Los placeres cotidianos

En ningún otro país se consume chamoy como aqui: esa alegría chisporroteante en la lengua.

¡La República del chamoy!

Parece manda. Cada día somos más bananeros, estoy esperando que nuestro gobierno tome cartas en el asunto y le dé una puesta a punto a la Selección de Futbol. Ya basta de hacer el ridículo y que Uruguay y Brasil nos azoten. Si es así en los amistosos, no quiero ni pensar lo que va a ser cuando vengan los de la copa, nos pondrán unas mandarinas supremas. Sugiero una consulta popular para elegir al cuerpo técnico y a los jugadores. El pueblo es sabio y sabe sobre el sistema judicial y puede dar una cátedra sobre los herederos del Pichojos y del Guamerú García. Aquí le hacemos a todo. Tenemos conocimiento y potestad para cancelar la inversión de una cervecera, para matar un proyecto de primer mundo en el ya casi olvidado aeropuerto en Texcoco y, con la venia del respetable, hacer la perogrullada de Santa Lucía. Es que somos únicos.

Se viene la reforma al sistema de justicia, no sé muy bien qué es eso, pinta que le van a quitar alegrías a la Suprema Corte y que tendremos que aprender mucho de leyes para poder votar bien informados de la capacidad de cada juez. Menudo lío y uno que apenas se defiende opinando sobre el Cruz Azul. Pobre ministra Piña, que piñazo le espera. En realidad, pobre país, que no salimos de ser la barata república del chamoy, todo son remiendos, todo son mediocridades. Si de verdad se tratara de mejorar el sistema judicial, habría que meterle más billete que a un Tren Maya; renovar y reformar los juzgados, poner decentes los locales y los sistemas; contratar a miles de personas capacitadas. Nada más para darnos un requiebre, basta considerar esto: en los países no tan chafas tienen entre veinte y veinticinco jueces por cada 100 mil habitantes, en nuestro México querido apenas llegamos a cinco. ¡Ay, nanita!, Dios guarde la hora, ojalá y la doctora Sheinbaum venga con ganas de entrarle duro a ese hueso, ahí tiene mucha chamba.

Hoy no iba a hablar de política, pero me pico y nadie me detiene. Les quería contar del chamoy. Ustedes dirán, qué le pasa a éste con ese tema, pues es muy sencillo, en ningún otro país se consume chamoy como aquí. Ese toque picosito y dulce, esa alegría chisporroteante en la lengua que permite sorrajarse para dentro un helado de mango y acidular su dulzura con el mágico toque del chabacano y el chilito saladito y enlimonado. ¡Viva México, cabrones! El domingo, después de la comida del Día del Padre, con mis nietos, mi hija y mi nuera, con mi novia, mi sobrino, que acabó siendo otro hijo y hasta un cacho de la cuenta le vino a tocar por metiche; con mi hijo y mi yerno, que ya también son padres, me refiero a los tres; pues bien, yo, que ya tengo una edad, salí huyendo para no empezar crudo el lunes y la Unagi me llevó a refugiarme en la extravagante sincronía de una nieve de mango con chamoy. Bendita sea La Michoacana.

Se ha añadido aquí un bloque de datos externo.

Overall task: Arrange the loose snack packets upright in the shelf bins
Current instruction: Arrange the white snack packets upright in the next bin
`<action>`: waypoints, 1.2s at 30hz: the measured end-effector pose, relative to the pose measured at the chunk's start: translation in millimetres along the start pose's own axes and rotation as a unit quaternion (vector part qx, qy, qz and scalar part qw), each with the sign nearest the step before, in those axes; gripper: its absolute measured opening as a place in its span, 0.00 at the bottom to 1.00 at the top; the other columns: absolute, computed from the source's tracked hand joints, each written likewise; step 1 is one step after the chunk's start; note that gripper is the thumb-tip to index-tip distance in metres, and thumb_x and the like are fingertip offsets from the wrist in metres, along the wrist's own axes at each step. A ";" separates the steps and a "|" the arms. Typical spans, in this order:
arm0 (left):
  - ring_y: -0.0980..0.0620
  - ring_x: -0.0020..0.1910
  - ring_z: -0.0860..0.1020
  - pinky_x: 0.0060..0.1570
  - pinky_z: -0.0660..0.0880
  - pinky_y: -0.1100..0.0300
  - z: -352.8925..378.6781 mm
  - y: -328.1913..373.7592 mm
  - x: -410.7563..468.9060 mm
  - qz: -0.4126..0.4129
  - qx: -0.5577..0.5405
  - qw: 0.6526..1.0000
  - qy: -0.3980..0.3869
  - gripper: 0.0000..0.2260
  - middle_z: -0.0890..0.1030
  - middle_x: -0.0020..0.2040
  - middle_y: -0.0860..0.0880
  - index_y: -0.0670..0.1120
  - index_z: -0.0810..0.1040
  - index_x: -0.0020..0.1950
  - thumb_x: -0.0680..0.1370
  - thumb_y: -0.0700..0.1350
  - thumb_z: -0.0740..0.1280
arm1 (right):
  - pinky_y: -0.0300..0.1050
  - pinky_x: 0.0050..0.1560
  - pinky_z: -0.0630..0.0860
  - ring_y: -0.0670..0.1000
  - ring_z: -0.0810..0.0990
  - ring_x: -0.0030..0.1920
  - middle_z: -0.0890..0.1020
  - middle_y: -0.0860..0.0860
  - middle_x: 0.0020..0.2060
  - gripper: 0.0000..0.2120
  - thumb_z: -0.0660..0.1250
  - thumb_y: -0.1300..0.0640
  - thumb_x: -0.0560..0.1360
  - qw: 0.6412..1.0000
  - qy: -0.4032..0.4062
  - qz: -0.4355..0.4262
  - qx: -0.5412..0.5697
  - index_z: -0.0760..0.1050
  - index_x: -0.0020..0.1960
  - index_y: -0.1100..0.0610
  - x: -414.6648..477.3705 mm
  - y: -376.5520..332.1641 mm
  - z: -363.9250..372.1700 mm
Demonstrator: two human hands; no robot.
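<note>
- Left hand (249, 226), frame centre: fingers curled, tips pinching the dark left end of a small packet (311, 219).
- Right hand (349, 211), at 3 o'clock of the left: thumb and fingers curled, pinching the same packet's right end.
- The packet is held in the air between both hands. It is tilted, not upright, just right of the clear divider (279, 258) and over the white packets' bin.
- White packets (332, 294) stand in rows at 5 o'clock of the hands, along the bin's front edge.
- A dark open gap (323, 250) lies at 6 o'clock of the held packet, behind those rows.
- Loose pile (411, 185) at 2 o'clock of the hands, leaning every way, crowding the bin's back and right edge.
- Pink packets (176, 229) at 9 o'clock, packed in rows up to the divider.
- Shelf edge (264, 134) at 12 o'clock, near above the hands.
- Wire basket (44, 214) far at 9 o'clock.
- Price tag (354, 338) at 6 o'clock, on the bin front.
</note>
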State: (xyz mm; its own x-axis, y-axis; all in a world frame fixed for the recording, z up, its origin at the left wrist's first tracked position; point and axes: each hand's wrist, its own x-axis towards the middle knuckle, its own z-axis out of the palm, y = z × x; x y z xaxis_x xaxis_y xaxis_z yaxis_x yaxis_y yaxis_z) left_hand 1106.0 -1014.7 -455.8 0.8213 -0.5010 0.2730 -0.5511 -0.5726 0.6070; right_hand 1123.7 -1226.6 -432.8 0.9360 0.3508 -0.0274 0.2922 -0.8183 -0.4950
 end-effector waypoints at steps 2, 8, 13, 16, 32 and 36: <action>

Luego nos chutamos en Netflix tres capítulos de Seven Seconds. Vale la pena, está muy bien hecha, espectacularmente actuada, llena de premios y reconocimientos; para mí, una novedad que no tenía registrada en mis antenas de chismoso. La trama defiende con honores el género policiaco, clásica y fácil de ver, los malos son muy malos y los buenos también tienen sus cositas feas. Véanla, la van a disfrutar.

Después, con esa recomendación de no pasar de la tele al sueño de manera directa, hice una escala en mi novela y, si bien no empecé la semana crudo, sí que lo hice desvelado, apagué la luz a las tres de la mañana y me metí en la cama contento, agradecido de un día precioso rodeado de los que más quiero y con la desfachatada sospecha de que también son los que más me quieren. Bonito jueves, hoy no leeré de política, me tomaré el día libre de amarguras y sinsentidos y me iré en la noche a caminar con la Unagi. Me tocan diez kilómetros, es un buen reto y una terapia para dormir como dios.